◆ What is needed: For the material below, return exactly the lines starting at the one holding "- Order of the" and ending at the one holding "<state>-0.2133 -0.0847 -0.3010", counting both as part of the range.

◆ Data section:
==========

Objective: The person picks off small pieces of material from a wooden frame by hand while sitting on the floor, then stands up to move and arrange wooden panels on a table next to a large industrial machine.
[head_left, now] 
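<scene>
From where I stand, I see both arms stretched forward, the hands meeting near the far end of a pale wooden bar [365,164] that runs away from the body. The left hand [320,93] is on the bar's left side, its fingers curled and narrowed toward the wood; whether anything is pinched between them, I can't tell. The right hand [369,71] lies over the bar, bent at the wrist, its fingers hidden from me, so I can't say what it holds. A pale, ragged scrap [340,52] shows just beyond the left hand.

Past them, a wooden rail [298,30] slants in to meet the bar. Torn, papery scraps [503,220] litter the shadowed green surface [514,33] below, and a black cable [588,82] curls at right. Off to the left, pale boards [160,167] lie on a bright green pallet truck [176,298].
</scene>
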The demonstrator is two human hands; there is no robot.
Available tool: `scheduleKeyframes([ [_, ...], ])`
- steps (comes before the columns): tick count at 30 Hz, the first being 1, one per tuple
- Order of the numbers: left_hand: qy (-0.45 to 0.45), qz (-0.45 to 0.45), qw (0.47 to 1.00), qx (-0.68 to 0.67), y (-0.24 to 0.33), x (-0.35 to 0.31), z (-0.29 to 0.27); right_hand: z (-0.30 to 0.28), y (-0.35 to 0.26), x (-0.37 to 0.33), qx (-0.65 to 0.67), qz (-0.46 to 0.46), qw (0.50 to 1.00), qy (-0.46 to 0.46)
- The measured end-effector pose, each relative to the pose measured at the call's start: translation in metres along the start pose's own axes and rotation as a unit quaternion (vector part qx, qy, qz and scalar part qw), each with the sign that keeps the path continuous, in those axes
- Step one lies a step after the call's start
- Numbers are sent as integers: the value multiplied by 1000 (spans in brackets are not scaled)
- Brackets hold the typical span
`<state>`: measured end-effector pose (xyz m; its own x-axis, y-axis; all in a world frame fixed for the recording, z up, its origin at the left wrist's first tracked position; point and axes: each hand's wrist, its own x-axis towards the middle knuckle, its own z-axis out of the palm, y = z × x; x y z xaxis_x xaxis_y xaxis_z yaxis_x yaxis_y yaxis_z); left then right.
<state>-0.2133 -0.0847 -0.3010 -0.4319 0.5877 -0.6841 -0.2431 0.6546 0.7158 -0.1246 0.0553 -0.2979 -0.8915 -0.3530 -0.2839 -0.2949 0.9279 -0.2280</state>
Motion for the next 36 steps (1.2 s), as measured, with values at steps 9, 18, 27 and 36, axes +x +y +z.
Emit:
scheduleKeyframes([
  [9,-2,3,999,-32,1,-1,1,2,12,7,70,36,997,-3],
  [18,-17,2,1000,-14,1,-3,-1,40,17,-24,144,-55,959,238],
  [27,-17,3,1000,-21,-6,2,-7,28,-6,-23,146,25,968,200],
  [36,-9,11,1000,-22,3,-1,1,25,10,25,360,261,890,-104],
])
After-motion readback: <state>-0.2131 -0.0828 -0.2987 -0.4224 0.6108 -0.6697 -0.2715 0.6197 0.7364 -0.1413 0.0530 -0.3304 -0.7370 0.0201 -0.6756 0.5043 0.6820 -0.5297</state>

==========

◆ Exercise result:
- Order of the numbers: left_hand: qy (-0.45 to 0.45), qz (-0.45 to 0.45), qw (0.47 to 1.00), qx (-0.68 to 0.67), y (-0.24 to 0.33), x (-0.35 to 0.31), z (-0.29 to 0.27); right_hand: z (-0.30 to 0.28), y (-0.35 to 0.26), x (-0.37 to 0.33), qx (-0.65 to 0.67), qz (-0.46 to 0.46), qw (0.50 to 1.00), qy (-0.46 to 0.46)
- The measured end-effector pose, each relative to the pose measured at the call's start: translation in metres along the start pose's own axes and rotation as a unit quaternion (vector part qx, qy, qz and scalar part qw), each with the sign that keeps the path continuous, in those axes
- Step one lies a step after the call's start
- Numbers are sent as integers: the value multiplied by 1000 (spans in brackets are not scaled)
- Brackets hold the typical span
`<state>`: measured end-effector pose (xyz m; its own x-axis, y-axis; all in a world frame fixed for the recording, z up, its origin at the left wrist's first tracked position; point and axes: each hand's wrist, its own x-axis towards the middle knuckle, its own z-axis out of the palm, y = z × x; x y z xaxis_x xaxis_y xaxis_z yaxis_x yaxis_y yaxis_z); left then right.
<state>-0.2133 -0.0847 -0.3010 -0.4319 0.5877 -0.6841 -0.2431 0.6546 0.7158 -0.1246 0.0553 -0.2979 -0.8915 -0.3530 -0.2839 -0.2949 0.9279 -0.2280</state>

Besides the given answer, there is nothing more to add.